Work order: Every line in the listing that holds "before" counts once; state the total and nothing more.

Given information:
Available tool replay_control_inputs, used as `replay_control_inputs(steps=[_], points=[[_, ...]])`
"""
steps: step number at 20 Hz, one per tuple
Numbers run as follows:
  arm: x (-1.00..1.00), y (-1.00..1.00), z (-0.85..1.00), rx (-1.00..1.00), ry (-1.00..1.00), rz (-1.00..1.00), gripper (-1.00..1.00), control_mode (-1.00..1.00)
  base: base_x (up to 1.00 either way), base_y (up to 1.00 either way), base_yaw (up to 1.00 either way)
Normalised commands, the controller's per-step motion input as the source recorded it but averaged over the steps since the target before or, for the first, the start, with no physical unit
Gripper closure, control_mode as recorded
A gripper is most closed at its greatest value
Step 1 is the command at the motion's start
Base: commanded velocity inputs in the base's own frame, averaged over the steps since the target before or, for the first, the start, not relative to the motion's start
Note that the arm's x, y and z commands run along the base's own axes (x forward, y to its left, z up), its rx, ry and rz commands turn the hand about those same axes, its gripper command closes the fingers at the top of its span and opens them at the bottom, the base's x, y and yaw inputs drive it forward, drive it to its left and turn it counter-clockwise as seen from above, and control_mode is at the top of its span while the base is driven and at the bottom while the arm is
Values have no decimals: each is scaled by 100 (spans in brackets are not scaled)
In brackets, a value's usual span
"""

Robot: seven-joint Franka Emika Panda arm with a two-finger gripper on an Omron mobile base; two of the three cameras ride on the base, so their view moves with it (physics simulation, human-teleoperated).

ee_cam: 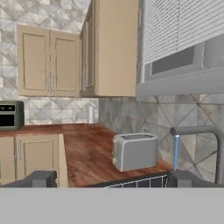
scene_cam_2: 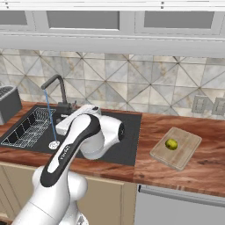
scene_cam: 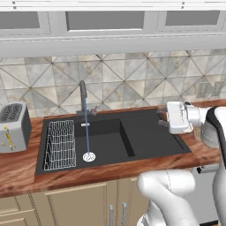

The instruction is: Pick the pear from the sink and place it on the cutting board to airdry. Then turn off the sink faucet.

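Observation:
The pear (scene_cam_2: 171,143) lies on the cutting board (scene_cam_2: 184,151), on the wooden counter right of the sink (scene_cam: 150,132). The sink faucet (scene_cam: 83,93) stands behind the basin, with its lever handle (scene_cam: 93,109) at the base. A blue stream of water (scene_cam: 86,130) runs from the spout down to the silver drain (scene_cam: 89,156). My gripper (scene_cam: 162,120) hovers over the right end of the sink's drainboard and points left toward the faucet. In the hand view my gripper (ee_cam: 111,179) is open, its fingertips (ee_cam: 41,178) wide apart with nothing between them, and the spout (ee_cam: 197,130) is ahead on the right.
A white wire rack (scene_cam: 59,143) sits in the left part of the sink. A silver toaster (scene_cam: 13,126) stands on the counter to the left of it. The tiled wall rises close behind the faucet, under wall cabinets (scene_cam: 106,20).

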Motion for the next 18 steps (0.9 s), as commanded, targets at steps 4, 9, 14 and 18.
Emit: replay_control_inputs(steps=[4,9,14,18], points=[[33,36,0,0,18,7,-100,-100,0,0,0],[18,18,-9,0,13,9,-100,-100,0,0,0],[32,4,-23,0,16,7,-100,-100,0,0,0],[41,17,-15,0,10,1,-100,-100,0,0,0]])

Answer section: 2